_DESCRIPTION OF THE TASK_
The data beneath this task is to be duplicated exactly, in its entirety.

_RAW DATA_

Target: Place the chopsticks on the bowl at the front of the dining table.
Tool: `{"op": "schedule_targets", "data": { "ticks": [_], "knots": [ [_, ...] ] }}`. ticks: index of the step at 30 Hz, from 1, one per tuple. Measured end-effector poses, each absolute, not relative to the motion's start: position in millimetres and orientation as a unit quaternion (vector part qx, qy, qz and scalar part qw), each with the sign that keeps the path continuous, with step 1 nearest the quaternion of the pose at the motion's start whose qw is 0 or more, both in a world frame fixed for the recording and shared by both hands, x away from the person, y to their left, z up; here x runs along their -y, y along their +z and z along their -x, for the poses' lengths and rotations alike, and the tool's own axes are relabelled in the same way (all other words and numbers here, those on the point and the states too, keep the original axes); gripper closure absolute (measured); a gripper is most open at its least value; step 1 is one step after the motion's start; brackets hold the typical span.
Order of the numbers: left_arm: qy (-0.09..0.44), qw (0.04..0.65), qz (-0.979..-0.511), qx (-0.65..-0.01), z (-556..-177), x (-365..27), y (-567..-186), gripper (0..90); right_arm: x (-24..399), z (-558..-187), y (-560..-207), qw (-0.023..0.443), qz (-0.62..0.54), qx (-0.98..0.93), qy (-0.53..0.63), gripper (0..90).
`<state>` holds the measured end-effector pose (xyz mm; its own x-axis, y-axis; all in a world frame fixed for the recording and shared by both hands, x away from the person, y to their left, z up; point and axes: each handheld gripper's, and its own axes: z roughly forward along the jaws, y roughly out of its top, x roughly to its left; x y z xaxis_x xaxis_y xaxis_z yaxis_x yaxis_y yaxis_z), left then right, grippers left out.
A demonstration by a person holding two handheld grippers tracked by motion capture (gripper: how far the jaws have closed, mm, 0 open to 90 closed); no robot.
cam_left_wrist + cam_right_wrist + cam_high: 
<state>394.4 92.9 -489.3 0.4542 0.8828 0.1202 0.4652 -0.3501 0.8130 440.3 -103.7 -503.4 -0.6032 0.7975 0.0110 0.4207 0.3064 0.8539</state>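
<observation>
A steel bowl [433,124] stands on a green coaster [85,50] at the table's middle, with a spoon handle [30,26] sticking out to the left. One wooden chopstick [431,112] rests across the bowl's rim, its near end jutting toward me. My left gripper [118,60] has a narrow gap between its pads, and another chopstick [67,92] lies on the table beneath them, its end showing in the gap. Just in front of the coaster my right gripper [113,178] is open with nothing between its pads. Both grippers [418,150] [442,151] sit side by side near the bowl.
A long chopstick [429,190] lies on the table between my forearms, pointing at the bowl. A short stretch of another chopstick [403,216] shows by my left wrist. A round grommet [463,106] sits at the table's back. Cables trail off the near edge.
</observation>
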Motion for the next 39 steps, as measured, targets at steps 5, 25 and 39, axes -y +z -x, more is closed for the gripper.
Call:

_SOLVED EXERCISE_
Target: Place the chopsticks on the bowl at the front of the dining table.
Tool: `{"op": "schedule_targets", "data": { "ticks": [_], "knots": [ [_, ...] ] }}`. ticks: index of the step at 30 Hz, from 1, one per tuple. Measured end-effector poses, each absolute, not relative to the motion's start: position in millimetres and orientation as a unit quaternion (vector part qx, qy, qz and scalar part qw), each with the sign that keeps the path continuous, with step 1 nearest the quaternion of the pose at the motion's start whose qw is 0 or more, both in a world frame fixed for the recording and shared by both hands, x away from the person, y to their left, z up; here x runs along their -y, y along their +z and z along their -x, for the poses' lengths and rotations alike, and the tool's own axes are relabelled in the same way (all other words and numbers here, those on the point and the states too, keep the original axes); gripper closure absolute (measured); a gripper is most open at its least value; step 1 is one step after the motion's start; brackets hold the typical span.
Order of the numbers: left_arm: qy (-0.09..0.44), qw (0.04..0.65), qz (-0.979..-0.511), qx (-0.65..-0.01), z (-556..-177), x (-365..27), y (-567..-186), gripper (0..90); right_arm: x (-24..399), z (-558..-187), y (-560..-207), qw (-0.023..0.443), qz (-0.62..0.54), qx (-0.98..0.93), qy (-0.53..0.63), gripper (0..90).
`<state>` holds the measured end-effector pose (xyz mm; its own x-axis, y-axis; all in a world frame fixed for the recording and shared by both hands, x away from the person, y to their left, z up; point and axes: each handheld gripper's, and its own axes: z roughly forward along the jaws, y roughly out of its top, x roughly to its left; x y z xaxis_x xaxis_y xaxis_z yaxis_x yaxis_y yaxis_z), left then right, grippers left out.
A demonstration by a person holding two handheld grippers tracked by motion capture (gripper: how far the jaws have closed, mm, 0 open to 90 closed); no robot.
cam_left_wrist + cam_right_wrist + cam_high: 
<state>394.4 92.9 -489.3 0.4542 0.8828 0.1202 0.4652 -0.3501 0.8130 440.3 -103.7 -503.4 -0.6032 0.7975 0.0110 0.4207 0.3064 0.8539</state>
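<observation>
A steel bowl [433,124] stands on a green coaster [85,50] at the table's middle, with a spoon handle [30,26] sticking out to the left. One wooden chopstick [431,112] rests across the bowl's rim, its near end jutting toward me. My left gripper [118,60] has a narrow gap between its pads, and another chopstick [67,92] lies on the table beneath them, its end showing in the gap. Just in front of the coaster my right gripper [113,178] is open with nothing between its pads. Both grippers [418,150] [442,151] sit side by side near the bowl.
A long chopstick [429,190] lies on the table between my forearms, pointing at the bowl. A short stretch of another chopstick [403,216] shows by my left wrist. A round grommet [463,106] sits at the table's back. Cables trail off the near edge.
</observation>
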Motion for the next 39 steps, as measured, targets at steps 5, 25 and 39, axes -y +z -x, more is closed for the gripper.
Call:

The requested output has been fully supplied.